●飼料用米予算は、削減・廃止か
(東京農業大学元教授 信岡誠治)
【まもなく発売】季刊『社会運動』2025年4月発行【 458号】特集:食の自治の可能性を拓く 瀬戸際にある飼料とNON-GMO
1. 飼料用米とは何か
国が戦略作物として助成
飼料用米は、全国に拡がる水田を活かしながら飼料用のコメを増産し国産飼料の原料として利用するものである。この飼料用米は行政用語で、政府により水田活用の直接支払交付金の対象として戦略作物助成が行われているものが該当する。戦略作物助成による飼料用米への交付金は収量に応じて10アール当たり5・5万円~10・5万円(認められた多収性品種の場合)、ただし飼料用米が食用米の一般品種の場合、2025年産は標準単価7万円/10アール(5・5~8・5万円/10アール)、2026年産は標準単価6・5万円/10アール(5・5~7・5万円/10アール)とすることが決まっている。
現在、飼料米として主に利用されているのは飼料用米であるが、この他に従来から食用米生産に伴って発生するクズ米や、政府から払い下げられる国産の備蓄米(玄米)や輸入のMA(ミニマムアクセス)米(日本が海外から最低限輸入しなければならない米)も飼料米として利用されている。
備蓄米やMA米は本来人間の食用米であるが、備蓄や保管の期限がきたものは、不定期的に在庫処分として払い下げられ配合飼料に混ぜられて家畜に給与されているわけである。
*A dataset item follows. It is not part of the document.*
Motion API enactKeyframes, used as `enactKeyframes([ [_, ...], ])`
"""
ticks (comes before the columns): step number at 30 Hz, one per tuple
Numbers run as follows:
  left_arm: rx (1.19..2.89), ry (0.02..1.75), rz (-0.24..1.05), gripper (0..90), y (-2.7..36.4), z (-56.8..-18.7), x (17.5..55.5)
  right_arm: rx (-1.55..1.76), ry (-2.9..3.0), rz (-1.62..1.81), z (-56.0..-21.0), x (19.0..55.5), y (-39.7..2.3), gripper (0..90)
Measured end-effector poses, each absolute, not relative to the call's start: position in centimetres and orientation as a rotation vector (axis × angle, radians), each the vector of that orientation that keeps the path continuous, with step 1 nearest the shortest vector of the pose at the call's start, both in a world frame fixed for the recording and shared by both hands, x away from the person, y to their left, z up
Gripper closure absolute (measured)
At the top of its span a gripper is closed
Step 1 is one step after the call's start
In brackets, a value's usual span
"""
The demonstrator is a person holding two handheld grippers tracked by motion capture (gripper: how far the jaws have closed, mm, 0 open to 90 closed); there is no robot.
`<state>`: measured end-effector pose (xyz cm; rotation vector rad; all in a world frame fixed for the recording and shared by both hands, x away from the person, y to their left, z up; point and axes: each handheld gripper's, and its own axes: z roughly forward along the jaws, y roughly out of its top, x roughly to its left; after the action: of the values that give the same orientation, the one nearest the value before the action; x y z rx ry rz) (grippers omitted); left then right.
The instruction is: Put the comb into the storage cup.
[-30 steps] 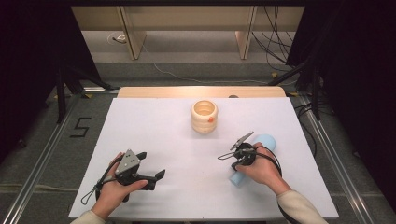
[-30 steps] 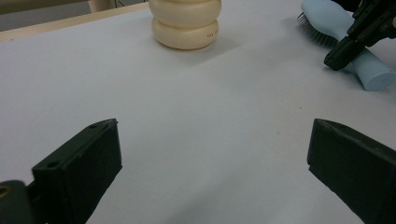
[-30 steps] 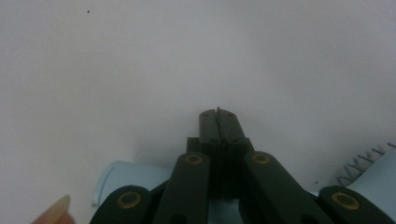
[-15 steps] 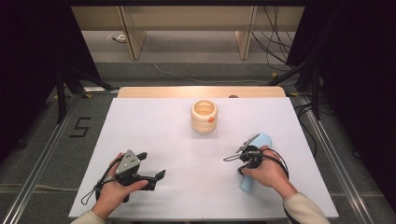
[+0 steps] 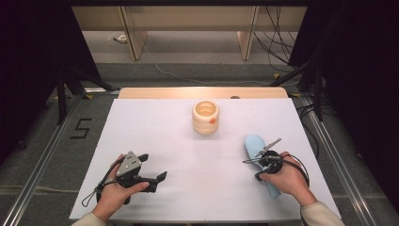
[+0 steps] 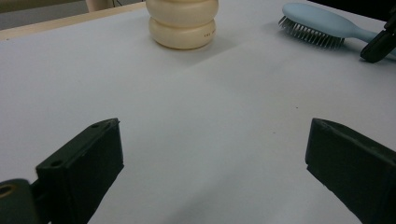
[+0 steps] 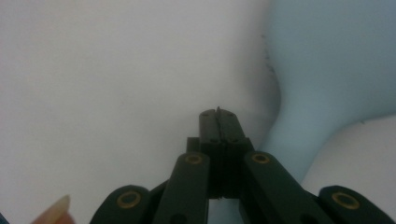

飼料用米が政策的に認知され生産が本格化してきたのは、2008年からである。皮切りは飼料用米導入定着化緊急対策事業として、全国49箇所で「飼料用米利活用モデル実証」がスタートしたことである。
端緒を開いたのは生活クラブを軸としたプロジェクト
飼料用米は全国に拡がる水田を活かしながら飼料用の米を国産飼料の原料として利用するもので、この端緒を切り開いたのは、生活クラブを軸とする山形県での「飼料用米プロジェクト」である(写真1)。
生活クラブの提携生産者である平田牧場(養豚)、JA庄内みどり遊佐支店と、遊佐町、山形大学、生活クラブ連合会などが連携して2004年から取り組んできた同プロジェクトは「自給率向上のモデルをつくる」をスローガンに飼料用米の作付拡大に取り組み2007年には230戸の稲作農家が参加、面積は130ヘクタールに拡大し生産量も690トンに達し、平田牧場の肥育後期の肉豚の給与飼料の10パーセントを飼料用米にして「こめ育ち豚」のブランドで生協の組合員に届けられた。この取り組みが国にも着目され、国による飼料用米の全国展開につながったわけである。
そして、2009年の民主党へ政権交代後は戸別所得補償制度のモデル対策として水田利活用自給力向上事業が打ち出され、新規需要米(米粉用・飼料用・バイオ燃料用、WCS用稲〈稲穂と茎葉をまるごと刈り取り、フイルムでラッピングし乳酸発酵させた牛の飼料〉)に対して10アール当たり8万円を直接支払いにより交付されることとなり、飼料用米の作付面積は急拡大してきた。
その後、自民党政権になってからは現在の戦略作物助成の体系に変更され、収量払いを基本とした交付金となっている。